● What you have to do
Set out exactly, line by line, the stretch of data below that begins at the line containing "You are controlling" and ends at the line containing "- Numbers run", with both ends kept.
--- Data supplied ---
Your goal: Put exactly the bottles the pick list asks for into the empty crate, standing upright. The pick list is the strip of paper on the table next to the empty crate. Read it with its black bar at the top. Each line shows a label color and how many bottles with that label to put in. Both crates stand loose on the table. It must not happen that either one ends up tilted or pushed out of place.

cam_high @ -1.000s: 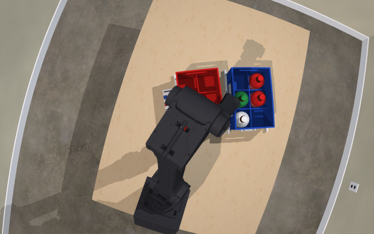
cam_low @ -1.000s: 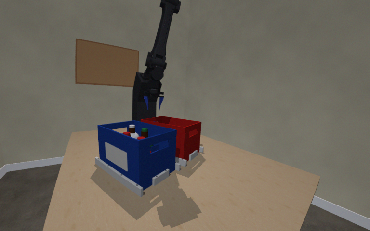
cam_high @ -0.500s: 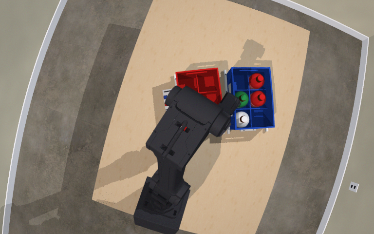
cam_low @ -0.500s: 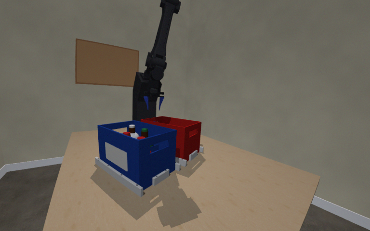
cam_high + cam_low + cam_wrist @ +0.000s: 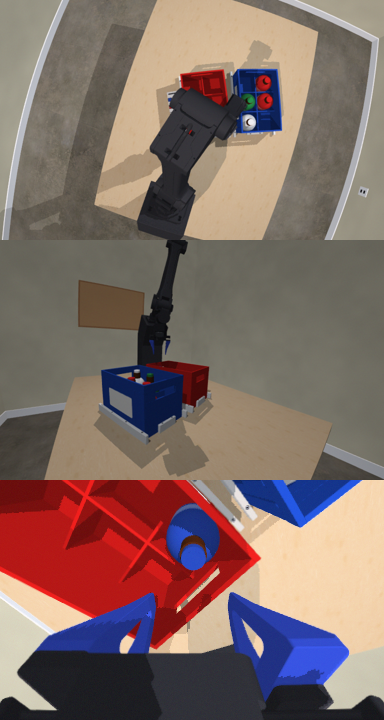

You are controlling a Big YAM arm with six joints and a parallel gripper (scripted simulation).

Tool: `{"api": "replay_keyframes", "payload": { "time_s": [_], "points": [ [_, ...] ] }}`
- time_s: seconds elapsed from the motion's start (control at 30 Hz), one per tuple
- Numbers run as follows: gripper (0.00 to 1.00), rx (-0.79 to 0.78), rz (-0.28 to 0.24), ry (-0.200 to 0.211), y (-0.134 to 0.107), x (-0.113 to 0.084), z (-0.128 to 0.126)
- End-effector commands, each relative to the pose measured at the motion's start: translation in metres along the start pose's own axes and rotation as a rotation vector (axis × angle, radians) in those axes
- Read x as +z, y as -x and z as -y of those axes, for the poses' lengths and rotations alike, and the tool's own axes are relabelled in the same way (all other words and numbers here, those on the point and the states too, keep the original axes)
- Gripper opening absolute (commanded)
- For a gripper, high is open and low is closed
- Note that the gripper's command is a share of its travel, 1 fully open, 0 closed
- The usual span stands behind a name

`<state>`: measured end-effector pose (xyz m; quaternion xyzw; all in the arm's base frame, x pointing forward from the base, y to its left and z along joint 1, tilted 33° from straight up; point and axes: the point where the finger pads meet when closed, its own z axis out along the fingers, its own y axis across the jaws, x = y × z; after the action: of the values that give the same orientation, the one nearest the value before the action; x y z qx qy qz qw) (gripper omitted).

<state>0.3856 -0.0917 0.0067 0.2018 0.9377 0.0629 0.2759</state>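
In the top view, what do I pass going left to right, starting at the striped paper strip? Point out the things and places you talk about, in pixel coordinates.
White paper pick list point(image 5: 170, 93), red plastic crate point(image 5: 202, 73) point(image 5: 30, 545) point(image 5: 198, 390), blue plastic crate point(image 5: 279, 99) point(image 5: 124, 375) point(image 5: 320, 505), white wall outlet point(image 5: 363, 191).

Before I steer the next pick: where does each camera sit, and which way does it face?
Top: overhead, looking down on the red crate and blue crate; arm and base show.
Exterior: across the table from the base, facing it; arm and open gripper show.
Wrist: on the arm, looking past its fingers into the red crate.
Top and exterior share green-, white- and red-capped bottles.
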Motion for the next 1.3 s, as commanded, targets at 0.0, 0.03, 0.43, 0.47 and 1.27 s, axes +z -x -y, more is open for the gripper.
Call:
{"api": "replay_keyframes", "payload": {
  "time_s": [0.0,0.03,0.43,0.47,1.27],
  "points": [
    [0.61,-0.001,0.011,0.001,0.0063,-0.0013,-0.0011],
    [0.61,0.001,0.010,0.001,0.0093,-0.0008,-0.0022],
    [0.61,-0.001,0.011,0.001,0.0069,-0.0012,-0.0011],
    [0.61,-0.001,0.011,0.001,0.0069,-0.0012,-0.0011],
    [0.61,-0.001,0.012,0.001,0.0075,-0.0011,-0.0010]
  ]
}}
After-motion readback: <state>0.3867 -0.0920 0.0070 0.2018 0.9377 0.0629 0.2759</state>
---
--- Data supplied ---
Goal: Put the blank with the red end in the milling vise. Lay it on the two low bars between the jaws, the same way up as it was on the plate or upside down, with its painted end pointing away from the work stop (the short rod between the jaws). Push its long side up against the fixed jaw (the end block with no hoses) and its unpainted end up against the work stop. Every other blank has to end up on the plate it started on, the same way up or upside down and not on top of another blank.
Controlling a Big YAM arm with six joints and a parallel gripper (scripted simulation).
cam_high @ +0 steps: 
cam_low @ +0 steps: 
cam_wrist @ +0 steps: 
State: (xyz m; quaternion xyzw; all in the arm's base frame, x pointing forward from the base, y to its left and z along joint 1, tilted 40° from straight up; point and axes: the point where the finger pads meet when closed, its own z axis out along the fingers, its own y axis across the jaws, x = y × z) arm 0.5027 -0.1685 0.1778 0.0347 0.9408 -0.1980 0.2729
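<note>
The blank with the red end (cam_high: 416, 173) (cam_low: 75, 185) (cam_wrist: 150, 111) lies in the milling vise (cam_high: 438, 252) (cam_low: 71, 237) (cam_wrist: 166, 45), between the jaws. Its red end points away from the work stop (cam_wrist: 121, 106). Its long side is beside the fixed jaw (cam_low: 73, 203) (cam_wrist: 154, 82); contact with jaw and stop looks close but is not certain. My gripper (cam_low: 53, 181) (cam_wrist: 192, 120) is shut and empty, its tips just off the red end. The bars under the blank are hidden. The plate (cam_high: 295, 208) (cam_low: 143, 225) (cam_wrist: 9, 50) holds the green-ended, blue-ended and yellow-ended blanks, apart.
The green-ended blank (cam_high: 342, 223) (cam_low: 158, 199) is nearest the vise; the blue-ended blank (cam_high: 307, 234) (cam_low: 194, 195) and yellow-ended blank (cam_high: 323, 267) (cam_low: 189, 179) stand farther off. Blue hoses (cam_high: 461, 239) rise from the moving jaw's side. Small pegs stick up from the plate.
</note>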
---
● Solution to the exercise
You are controlling a Big YAM arm with six joints and a parallel gripper (scripted simulation).

Tool: `{"api": "replay_keyframes", "payload": { "time_s": [_], "points": [ [_, ...] ] }}`
- time_s: seconds elapsed from the motion's start (control at 30 Hz), one per tuple
- Numbers run as follows: gripper (0.00 to 1.00), rx (-0.79 to 0.78), rz (-0.28 to 0.24), ry (-0.200 to 0.211), y (-0.134 to 0.107), x (-0.113 to 0.084), z (-0.128 to 0.126)

The answer given above is complete as it stands.